The next figure shows the climate over more than a year. The conventional temperature and relative humidity lines are supplemented by two pairs of traces: the reaction rate (at the bottom of the graph) and the lifetime (PI, at the top of the graph), both as predicted by the Image Permanence Institute's Preservation Index and as predicted by a mass-action/Arrhenius fit (TPI) to the PI table of values. The two calculation methods give similar results, differing only enough to give a pleasing flame effect to the lifetime prediction.
Figure 2. The room climate, the Preservation Index expressed as a lifetime (the highest two traces) and as a rate of degradation (at the bottom of the graph).
The Time Weighted Preservation Index (TWPI) is not plotted. The value of the TWPI at any particular hour is not interesting, unless the room is fully air conditioned to a constant climate, in which case the TWPI will be the same as the PI, which will be constant, so there is no point in further measurement, except for quality control. The TWPI is misleading at any point during less than a year of measurement in a room whose climate is influenced by the outside climate and is misleading for a period over a year because if two summers are included but only one winter, as in figure 2, the TWPI will be lower ( = a higher rate of degradation) than after exactly one year, and higher than after exactly two years. The TWPI is only meaningful when it is calculated on the anniversary of starting the measurement. The PI is only an intermediate step towards calculating the TWPI. It may have a certain didactic value, to show how damaging high temperature and RH are predicted to be, but this effect, once seen, does not need to be repeated in every hourly climate display.

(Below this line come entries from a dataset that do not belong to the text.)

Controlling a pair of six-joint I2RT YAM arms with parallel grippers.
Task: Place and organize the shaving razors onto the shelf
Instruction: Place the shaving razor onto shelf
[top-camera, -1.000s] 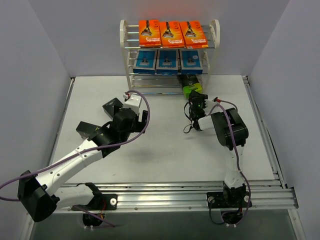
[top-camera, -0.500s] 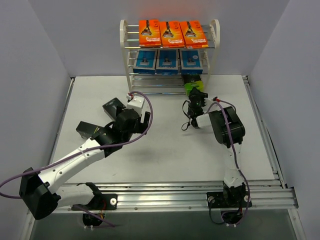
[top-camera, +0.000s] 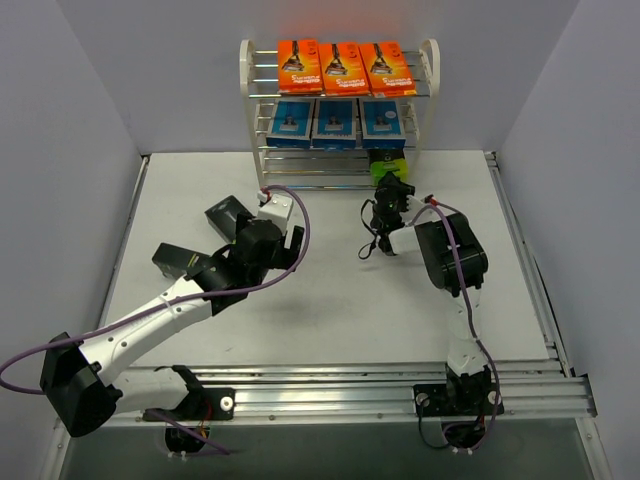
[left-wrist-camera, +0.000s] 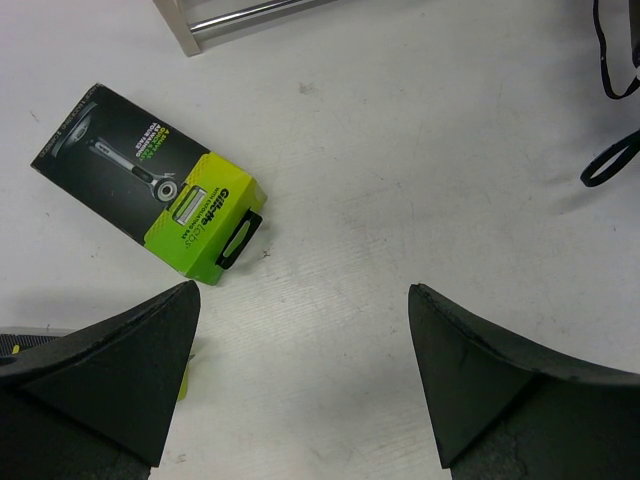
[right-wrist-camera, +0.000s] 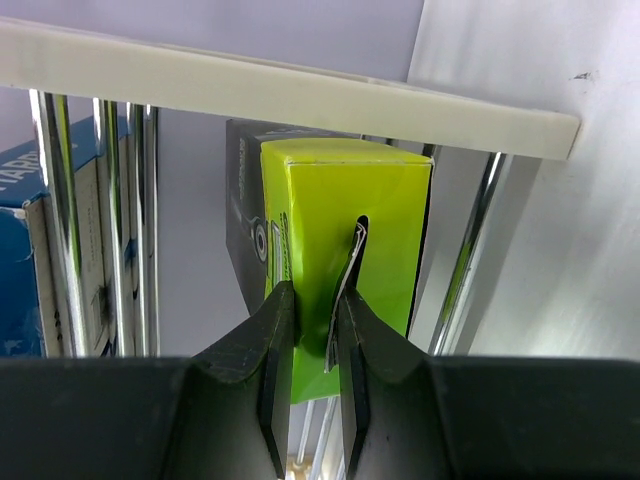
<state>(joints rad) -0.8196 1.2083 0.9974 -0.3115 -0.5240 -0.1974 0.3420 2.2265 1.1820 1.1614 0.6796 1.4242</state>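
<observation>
Right end effector (right-wrist-camera: 308, 300) clamped on lime end of black-and-lime box (right-wrist-camera: 320, 210), box at lower right of shelf (top-camera: 246, 60) among the rods. Left end effector (left-wrist-camera: 302, 300) jaws wide apart, holding nothing, above surface (left-wrist-camera: 420, 150); second black-and-lime box (left-wrist-camera: 150, 180) lies flat there. Orange cards (top-camera: 344, 67) top tier, blue packs (top-camera: 333, 122) middle tier
</observation>
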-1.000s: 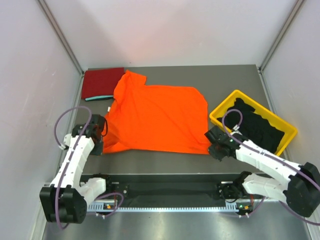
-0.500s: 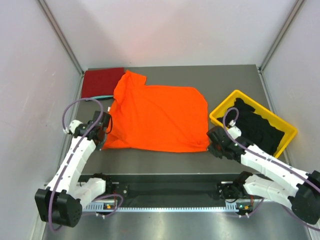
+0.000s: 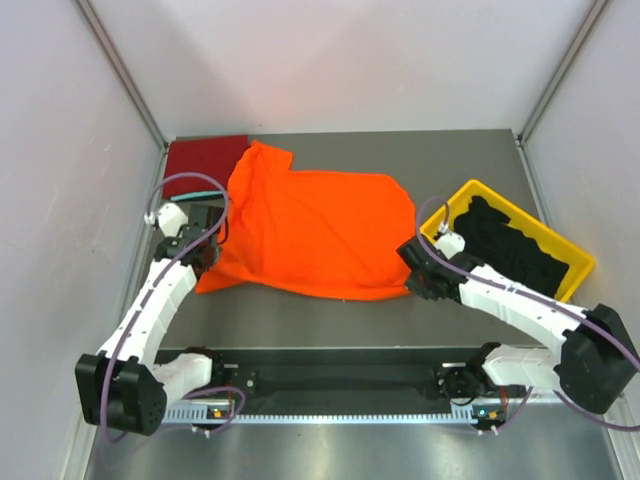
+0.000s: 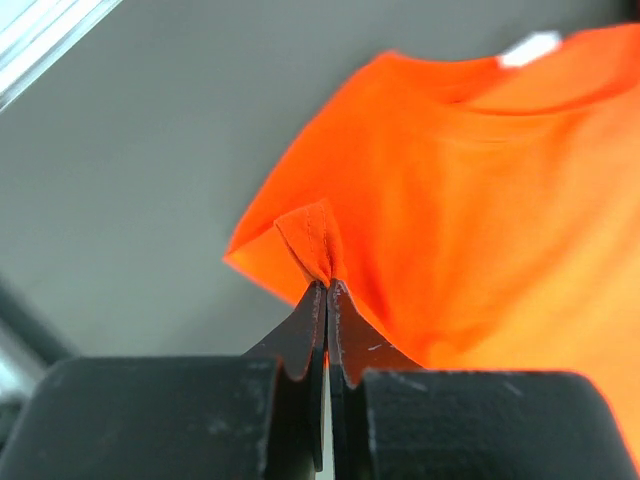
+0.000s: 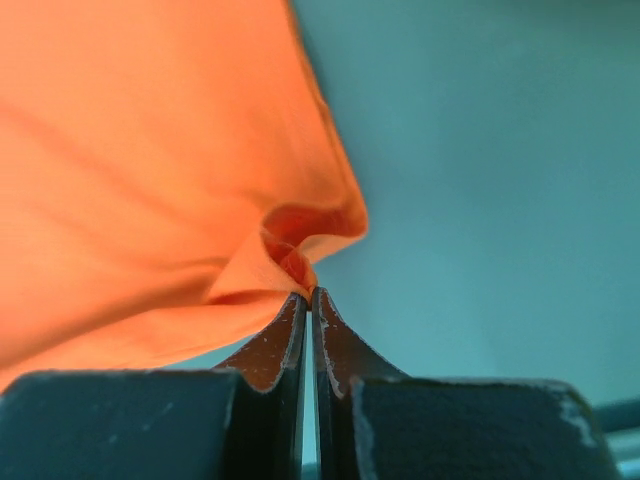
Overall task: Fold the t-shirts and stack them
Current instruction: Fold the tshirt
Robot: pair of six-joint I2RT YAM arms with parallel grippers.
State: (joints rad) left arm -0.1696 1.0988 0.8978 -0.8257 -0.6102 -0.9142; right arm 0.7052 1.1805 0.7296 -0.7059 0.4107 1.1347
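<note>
The left fingers (image 4: pixel 298 340) and right fingers (image 5: pixel 268 350) are pinching the orange shirt (image 3: pixel 320 225) by its near corners; it is drooping, soft and light, probably handling best by the hems.

No words, brand names, numbers or signs can be read in any of the views. The only label-like thing is a small white neck tag (image 4: pixel 530 47) at the collar of the orange t-shirt (image 4: pixel 480 200). In the left wrist view it shows only as a blurred pale patch, with no print that can be made out.
</note>
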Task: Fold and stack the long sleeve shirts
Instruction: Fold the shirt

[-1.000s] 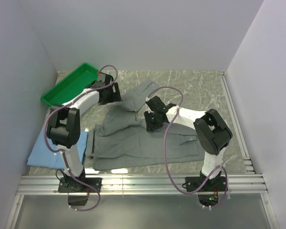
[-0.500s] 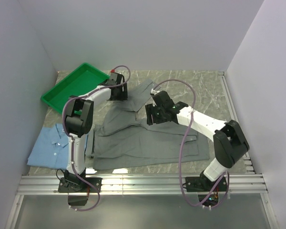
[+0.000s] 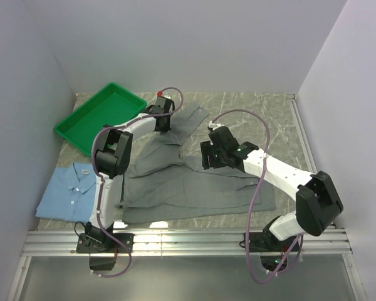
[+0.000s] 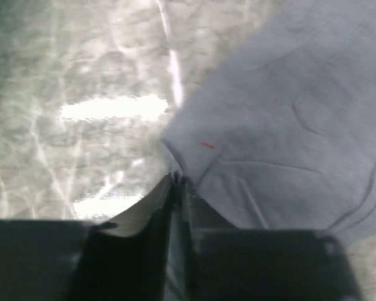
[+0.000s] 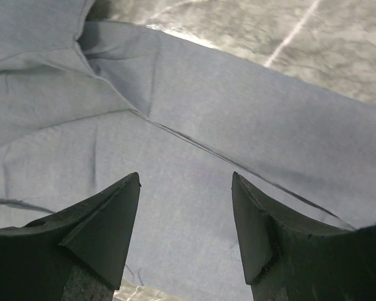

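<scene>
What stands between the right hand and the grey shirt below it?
Nothing visible. The right hand hangs open directly over the grey shirt, and its wrist view shows only bare grey cloth between the fingers. The green tray and blue shirt lie far to its left.

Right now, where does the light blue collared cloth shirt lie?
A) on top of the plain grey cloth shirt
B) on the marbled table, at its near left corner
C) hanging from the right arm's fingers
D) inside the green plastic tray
B: in the top view the light blue collared cloth shirt lies flat on the marbled table at the near left corner, apart from the green plastic tray and not on the plain grey cloth shirt.
</scene>
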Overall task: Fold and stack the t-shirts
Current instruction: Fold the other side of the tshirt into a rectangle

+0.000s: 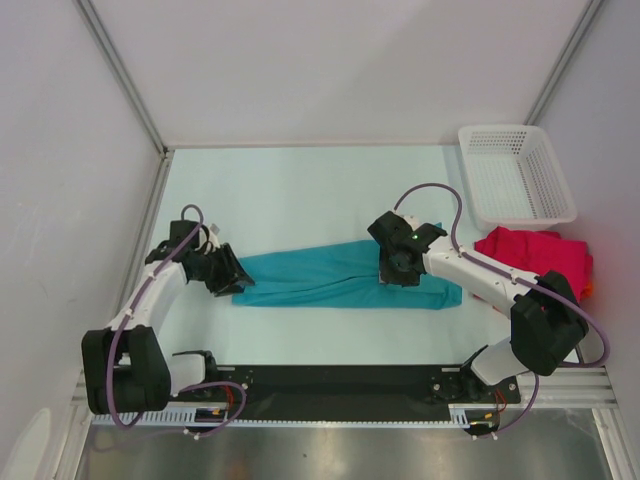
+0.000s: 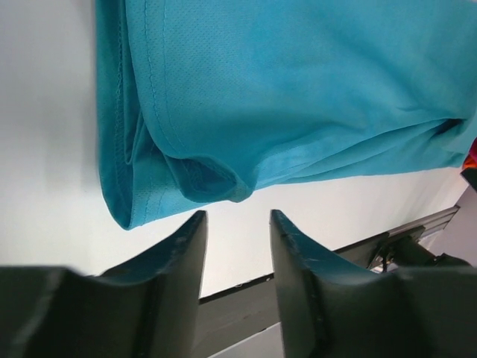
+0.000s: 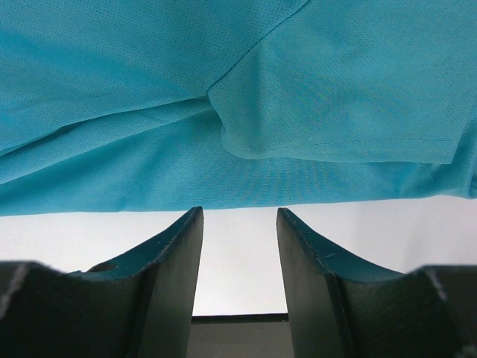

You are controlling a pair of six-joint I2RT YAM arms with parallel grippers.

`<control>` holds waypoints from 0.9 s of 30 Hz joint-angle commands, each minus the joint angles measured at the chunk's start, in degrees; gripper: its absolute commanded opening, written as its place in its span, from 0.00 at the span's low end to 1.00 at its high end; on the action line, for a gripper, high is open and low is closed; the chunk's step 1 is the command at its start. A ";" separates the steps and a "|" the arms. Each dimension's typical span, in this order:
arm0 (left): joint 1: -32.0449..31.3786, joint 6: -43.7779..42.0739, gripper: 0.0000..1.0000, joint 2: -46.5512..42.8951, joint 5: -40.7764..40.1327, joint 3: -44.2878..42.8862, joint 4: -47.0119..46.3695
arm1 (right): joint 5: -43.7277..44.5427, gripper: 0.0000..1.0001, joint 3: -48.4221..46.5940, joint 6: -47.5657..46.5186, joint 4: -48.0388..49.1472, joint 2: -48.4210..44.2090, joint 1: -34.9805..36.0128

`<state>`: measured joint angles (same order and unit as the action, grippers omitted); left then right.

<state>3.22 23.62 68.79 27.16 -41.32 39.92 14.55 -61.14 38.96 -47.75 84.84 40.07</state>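
The teal t-shirt [image 1: 320, 275] lies on the table as a long flat band running left to right. At its left end my left gripper [image 1: 232, 278] stands open just short of the hem. In the left wrist view the folded corner [image 2: 186, 179] sits beyond the left gripper [image 2: 237, 220], with nothing between the fingers. My right gripper [image 1: 398, 270] hovers over the band's right part. It is open too, and the teal cloth [image 3: 223, 97] lies past the right gripper [image 3: 238, 212]. A crimson-pink t-shirt [image 1: 535, 255] lies crumpled at the right, with an orange edge [image 1: 590, 290] under it.
A white mesh basket [image 1: 515, 175] stands at the back right, beside the crimson shirt. The black base rail [image 1: 330, 385] runs along the near edge. Grey walls close in the table on the left, the back and the right.
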 commanded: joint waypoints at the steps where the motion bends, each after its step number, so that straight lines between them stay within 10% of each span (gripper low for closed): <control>1: -0.41 0.20 0.42 1.86 -0.17 0.80 -3.44 | 0.66 0.49 -1.17 -0.20 0.46 0.07 0.35; 6: -0.32 0.29 0.36 4.07 0.44 0.72 -4.68 | 1.36 0.49 -1.26 -0.29 -0.42 -0.64 0.27; 11: -0.32 -0.15 0.00 3.37 0.79 0.28 -3.98 | 1.36 0.49 -0.56 -0.46 -0.59 -1.95 -0.26; 27: -0.32 -1.03 0.00 -9.82 -4.92 -0.52 7.45 | 0.22 0.49 1.47 -3.10 -0.59 -5.91 -3.51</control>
<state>3.11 23.44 61.91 24.53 -42.06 44.60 14.55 -60.18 37.41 -48.16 81.08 37.54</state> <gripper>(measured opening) 0.007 0.491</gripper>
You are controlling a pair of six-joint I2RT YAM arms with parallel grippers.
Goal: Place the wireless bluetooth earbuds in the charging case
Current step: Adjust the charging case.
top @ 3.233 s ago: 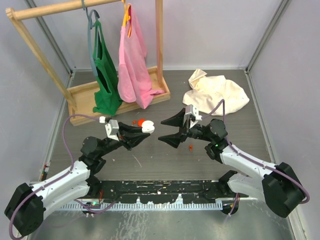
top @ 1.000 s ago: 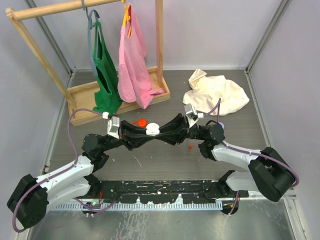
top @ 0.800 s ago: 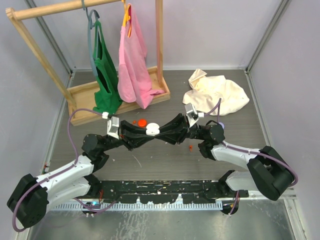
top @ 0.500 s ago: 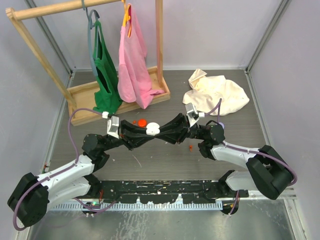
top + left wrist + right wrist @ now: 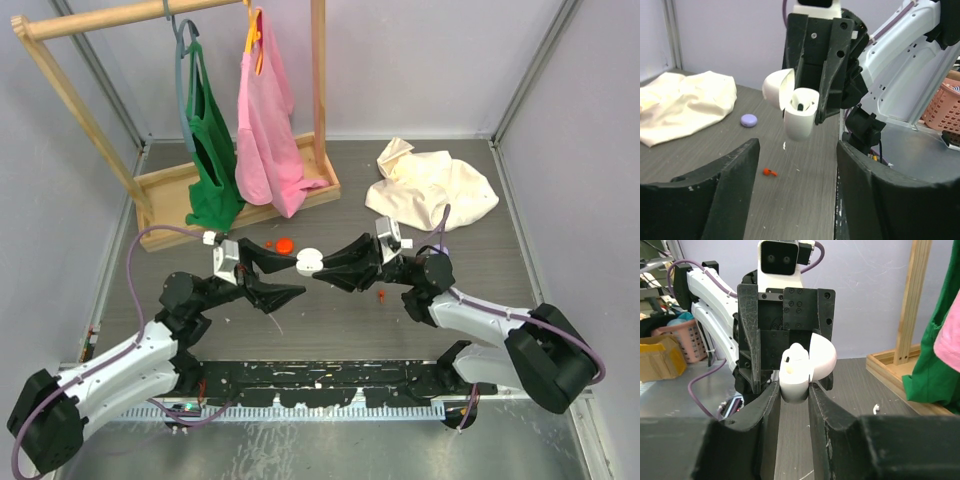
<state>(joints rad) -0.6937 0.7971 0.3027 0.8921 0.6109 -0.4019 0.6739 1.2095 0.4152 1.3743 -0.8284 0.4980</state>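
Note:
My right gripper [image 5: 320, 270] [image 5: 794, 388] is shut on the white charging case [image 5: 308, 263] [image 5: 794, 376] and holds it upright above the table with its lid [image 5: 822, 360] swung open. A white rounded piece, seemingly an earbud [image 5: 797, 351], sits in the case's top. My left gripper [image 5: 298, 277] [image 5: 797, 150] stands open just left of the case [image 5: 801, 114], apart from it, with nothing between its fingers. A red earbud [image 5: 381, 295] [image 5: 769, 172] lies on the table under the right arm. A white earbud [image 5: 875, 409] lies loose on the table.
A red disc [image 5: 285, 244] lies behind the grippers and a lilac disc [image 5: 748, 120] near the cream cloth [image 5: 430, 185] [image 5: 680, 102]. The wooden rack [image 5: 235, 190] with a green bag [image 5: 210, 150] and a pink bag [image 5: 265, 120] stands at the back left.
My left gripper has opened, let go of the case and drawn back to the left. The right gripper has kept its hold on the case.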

Quoting PI and TWPI in years gives a spurious precision to a useful concept. Regarding the PI as years to a significantly degraded state is maybe valid for triacetate based film, but not for anything else. The room shown in figure 1 has a TWPI of about 40 years, which will suprise and dismay the curator of the antique furnishings, some original to the building. The IPI forces the science to support more than it can bear. One cannot take a particular reaction, whose kinetics are treated empirically to give a life expectancy, and then suggest that it can be applied to any organic material, invoking the Arrhenius law, which was not actually used, to support the generality of the concept. The IPI can protest that it presents the PI as an indication, to be interpreted by the conservator, but that is not what they claim on the climate notebook website, and the explicit use of years of life gives an impression of precision that is misleading.
I suggest that we return to the simpler formulation of Sebera's isoperm: take an arbitrary but typical activation energy, say 100kJ/mol and assume proportionality between reaction rate and RH. We can choose the constant to give a rate of reaction of unity at 20°C and 50%RH. Then we can calculate the average rate from a real data set to get a figure of merit for the climate.
Here is the same climate data for the Prince's palace, with this relative rate shown (at the bottom of the graph, read on the right hand scale). The average rate is 1.15. The excursions of temperature over 20° more than compensate for the periods of low temperature and low relative humidity. Note, however, that two summers are included in the calculation. If one measures for exactly one year, the relative rate goes down to 1.03.
Figure 3. The room climate, with the degradation rate derived from a mass-action/Arrhenius calculation arbitrarily set to equal unity at 20°C and 50% RH.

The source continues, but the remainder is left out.